Уйма световых зон. Люстра в центре. Торшер у кресла. Шар у дивана, загорающийся, когда на диван садятся. Лампочка на шнуре у мольберта. Бра без счета, заливавшие разноцветным свечением разностильные уголки причудливого логова. Или то было убежище? Надежность? Валидность? Не подходил наш словарь к его театру.
Яблони на его картинах и рисунках всегда были в цвету; яблони встречались только весенние и цветущие; ни одной с яблоками; иными словами, занимало его именно обещание плода, будущее; цветущая яблоня исполнена будущего, не это ли так привлекает к ней пчел? не состоит ли цветочный мед отчасти из — будущего? не потому ли он так целебен и склонен продлевать жизнь? впрочем, в его натюрмортах и скульптурах встречались яблоки неоднократно, но только отдельно от яблони, так сказать, следствие без причины; некоторый разрыв представлений о причинно-следственных цепочках был ему присущ. Кстати, будущим особенно интересуются, как известно, люди с сильно поколебленными представлениями о настоящем и прошлом, то есть, о реальности.
Мы связали его любимый золотисто-желтый колорит с патологической тягой к огню; в квартире безо всякой надобности имелись два камина и две голландские печки; он любил, по свидетельству очевидцев, подолгу смотреть в огонь, проявляя атавистический рефлекс первобытного человека.
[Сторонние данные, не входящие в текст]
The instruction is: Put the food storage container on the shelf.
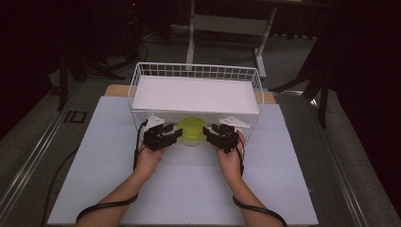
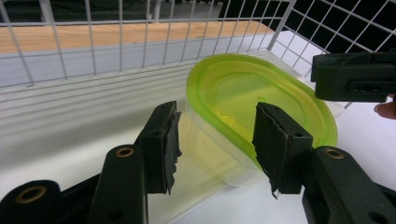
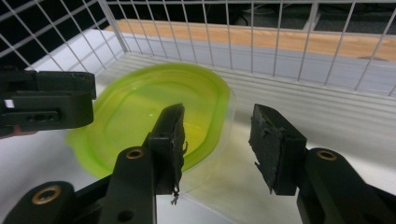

Видимо, у него были основания ощущать себя ввергнутым в огромный темный ночной космогонический миф дикарем у костра.
Не исключено, что, глядя в огонь, он настраивался на медитацию, на сосредоточение, занимался самогипнозом; разумеется, легче всего ввести пациента в гипнотический транс, веля ему смотреть на блестящее, горящее либо светящееся. Очевидно, как все тяжелые неврастеники, он был гипнабелен.
Элемент пиромании мы отвергли, хотя, возможно, он наличествовал в полуэмбриональном состоянии, был визуализирован и вытеснен.
Образ сада, цветов, преследовал его. Сада, символа потерянного рая. Мы полагаем, он ассоциировал себя с Адамом после грехопадения, что говорило о комплексе вины, возникшем в детстве и развившемся к зрелому возрасту. И подтверждалось некоторой нереальностью и тревожностью изображаемых им аллей и букетов. А также время от времени вводимым в пейзаж или в натюрморт женским портретом, то есть, запечатленным в подсознании образом Евы.
Он тяготел к символам и мифам. Натюрморты его напоминали ребусы, так иррациональна, дадаистична была связь предметов в них. Натюрморты В., впрочем, — тема для отдельного фундаментального исследования. Ясно было только одно: автору таких натюрмортов мир представлялся непознаваемым, загадочным и абсурдным. Рядом с бумажным веером лежало яйцо, за ним маячило зеркало, перед зеркалом висела сушеная рыба; всё весьма тонко по цвету, но задумано для единственного зрителя — Зигмунда Фрейда.
Поскольку человек он был интравертивный, закрытый, замкнутый, все впечатления от него у окружающих должны были основываться именно на эффекте ореола, общей оценочной эмотивной категории в условиях дефицита информации. Нам годился любой, с кем он общался. Как ни странно, среди людей искусства друзей и знакомых у него почти не было; он предпочитал лесников, дворников, садовников, врачей и т. д. Сначала мы встретились с его соседом, шофером. Ничего интересного в нашем разговоре не возникло, кроме эпизода в середине беседы, когда мы спросили: «А как вы думаете, он в Бога верил?» — «А как же», — отвечал шофер. «А какой он был конфессии?» Пауза. «В какую церковь ходил? католическую? православную? может, он был буддист либо баптист?» — «Не имею понятия, — отвечал шофер. — В какую, не ведаю; а в Бога точно верил». — «Да откуда вы знаете?» — «Так жил, как верующий. Совесть у него была. И вообще он был — человек.» Настоящий. Не мог он не верить, если — человек. Тут опять возникла пауза, но уже с нашей стороны; впрочем, мы давно уже, как известно, были не совсем люди.
Далее встретились мы с пользовавшим его психоневрологом. Мы наблюдали за ним внимательно: в гриме личной кожной мускулатуры хранится у людей мимика многих, с кем они общались, и, когда о ком-то заходит речь, его пластика всплывает в повадках вспоминающего.